### [Activity]
From the first line to the last, repeat the data exactly but leave out the pictures.

Start of Input data

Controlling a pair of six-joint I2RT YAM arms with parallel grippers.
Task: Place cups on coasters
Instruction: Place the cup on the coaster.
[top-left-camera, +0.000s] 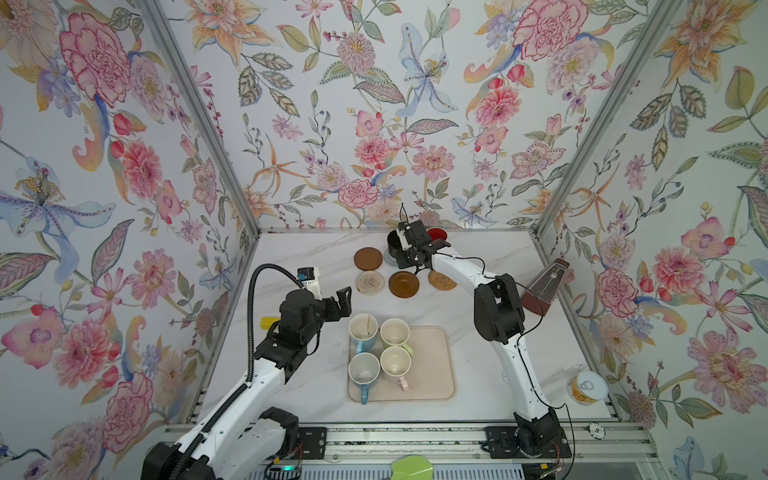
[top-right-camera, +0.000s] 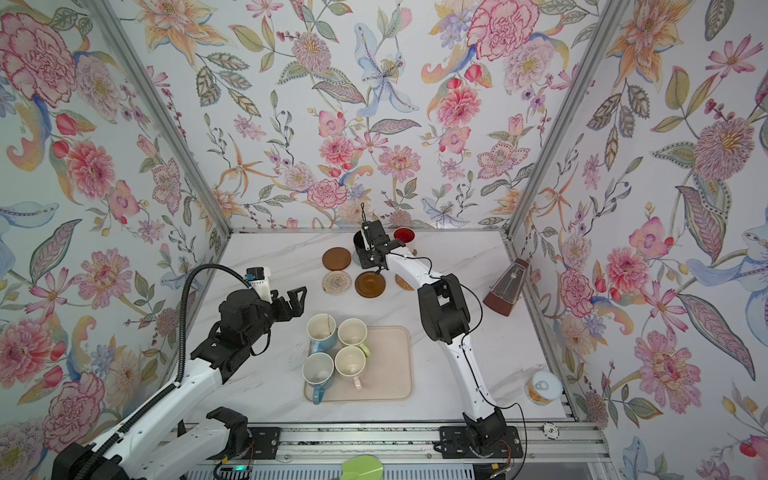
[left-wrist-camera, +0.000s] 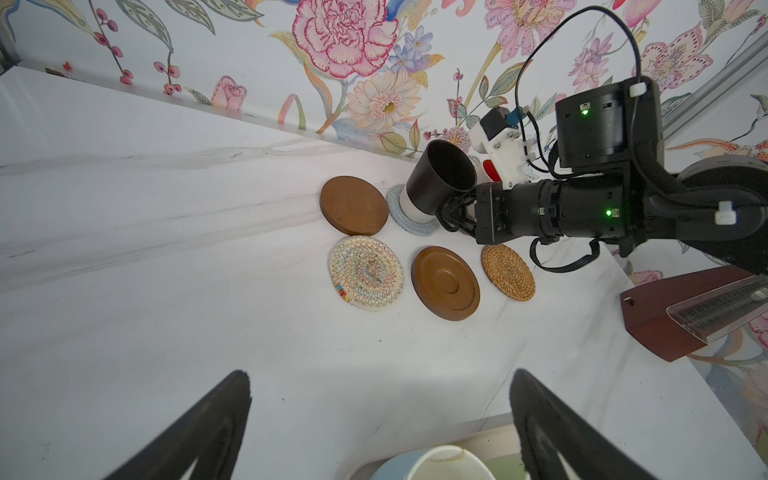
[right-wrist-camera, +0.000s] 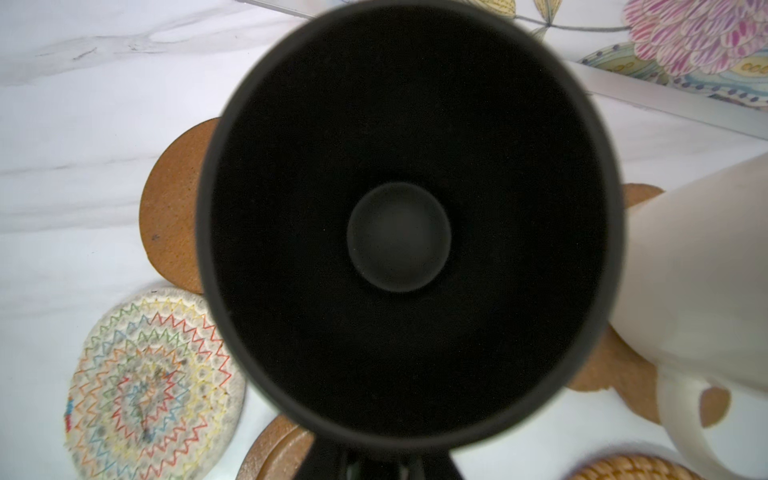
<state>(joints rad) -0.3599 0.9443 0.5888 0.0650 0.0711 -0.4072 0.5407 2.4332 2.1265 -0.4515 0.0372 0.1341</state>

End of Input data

### [Task solution]
Controlling a pair of six-joint I2RT YAM arms with parallel grippers.
Task: Place cups on coasters
Instruction: Place the cup on the coaster.
[top-left-camera, +0.000s] 
[top-right-camera, +0.000s] 
[left-wrist-camera, +0.000s] 
[right-wrist-camera, +0.000s] 
<state>(joints rad) -0.3599 0.9443 0.5888 0.0650 0.0711 -0.4072 0.5407 2.4332 2.1265 -0.4515 0.0372 0.1341</state>

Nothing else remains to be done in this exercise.